WHAT IS REQUIRED: Scan the listing below for the string "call" and copy each line where it turns up.
-*-
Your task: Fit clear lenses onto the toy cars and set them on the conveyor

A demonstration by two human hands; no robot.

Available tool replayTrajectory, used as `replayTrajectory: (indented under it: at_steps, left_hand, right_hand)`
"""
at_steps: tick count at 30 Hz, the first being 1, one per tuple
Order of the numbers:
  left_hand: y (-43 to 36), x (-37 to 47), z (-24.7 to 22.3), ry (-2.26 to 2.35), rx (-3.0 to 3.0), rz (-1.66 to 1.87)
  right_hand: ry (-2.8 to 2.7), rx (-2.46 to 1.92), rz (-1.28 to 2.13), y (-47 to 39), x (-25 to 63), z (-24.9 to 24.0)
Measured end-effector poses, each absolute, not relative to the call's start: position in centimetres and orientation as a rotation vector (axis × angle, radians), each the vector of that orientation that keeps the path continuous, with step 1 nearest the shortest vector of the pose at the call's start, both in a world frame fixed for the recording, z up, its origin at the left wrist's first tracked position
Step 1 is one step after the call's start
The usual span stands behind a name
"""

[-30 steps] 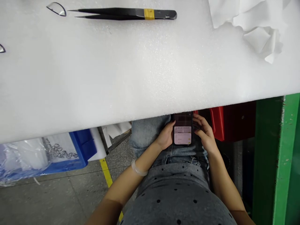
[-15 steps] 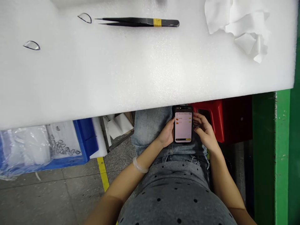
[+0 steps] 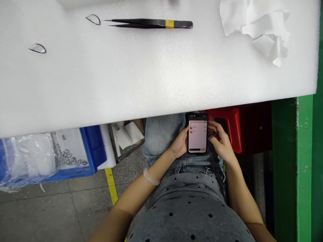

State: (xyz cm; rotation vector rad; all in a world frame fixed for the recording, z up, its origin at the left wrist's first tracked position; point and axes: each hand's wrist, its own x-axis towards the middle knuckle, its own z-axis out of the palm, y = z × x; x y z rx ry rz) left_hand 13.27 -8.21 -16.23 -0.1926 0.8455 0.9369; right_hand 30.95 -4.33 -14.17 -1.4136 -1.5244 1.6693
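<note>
Over my lap, below the edge of the table, a smartphone (image 3: 197,137) lies face up with its screen lit, showing a pale page with two small pictures. My left hand (image 3: 180,143) is closed on the phone's left edge; the fingers behind it are hidden. My right hand (image 3: 219,139) has its fingers curled at the phone's right edge, with the thumb bent beside the screen. On the white foam top (image 3: 151,80) lie black tweezers (image 3: 153,23) with a yellow band. Near their tips is a clear, dark-rimmed leaf-shaped piece (image 3: 93,19), and a second similar piece (image 3: 37,48) lies farther left.
Crumpled white sheets (image 3: 264,30) lie at the foam's right. Below left, a blue tray (image 3: 93,144) holds plastic bags (image 3: 35,154) and several small dark-rimmed pieces (image 3: 68,158). A red stool (image 3: 232,131) and a green post (image 3: 304,168) stand on the right.
The view has shifted slightly, so the pieces on the left appear a little farther right. Both hands and the smartphone stay in place.
</note>
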Motion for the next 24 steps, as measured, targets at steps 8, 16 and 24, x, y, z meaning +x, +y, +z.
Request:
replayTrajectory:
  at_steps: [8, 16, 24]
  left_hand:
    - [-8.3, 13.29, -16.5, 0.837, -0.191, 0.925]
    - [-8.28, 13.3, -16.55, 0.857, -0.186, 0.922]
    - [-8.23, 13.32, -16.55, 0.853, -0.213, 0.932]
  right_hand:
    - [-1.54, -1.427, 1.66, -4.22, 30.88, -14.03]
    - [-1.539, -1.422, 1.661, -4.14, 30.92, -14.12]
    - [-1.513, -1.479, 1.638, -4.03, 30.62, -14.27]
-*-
RESPONSE BELOW:
Measured end-effector poses, each absolute, not relative to the call's start: position in centimetres and orientation as a rotation vector (axis × angle, radians), each the vector of that orientation that keeps the path continuous, with step 1 nearest the shortest vector of the pose at the call's start, both in a world frame fixed for the recording, z up, its origin at the left wrist's first tracked position
Step 1 is one step after the call's start

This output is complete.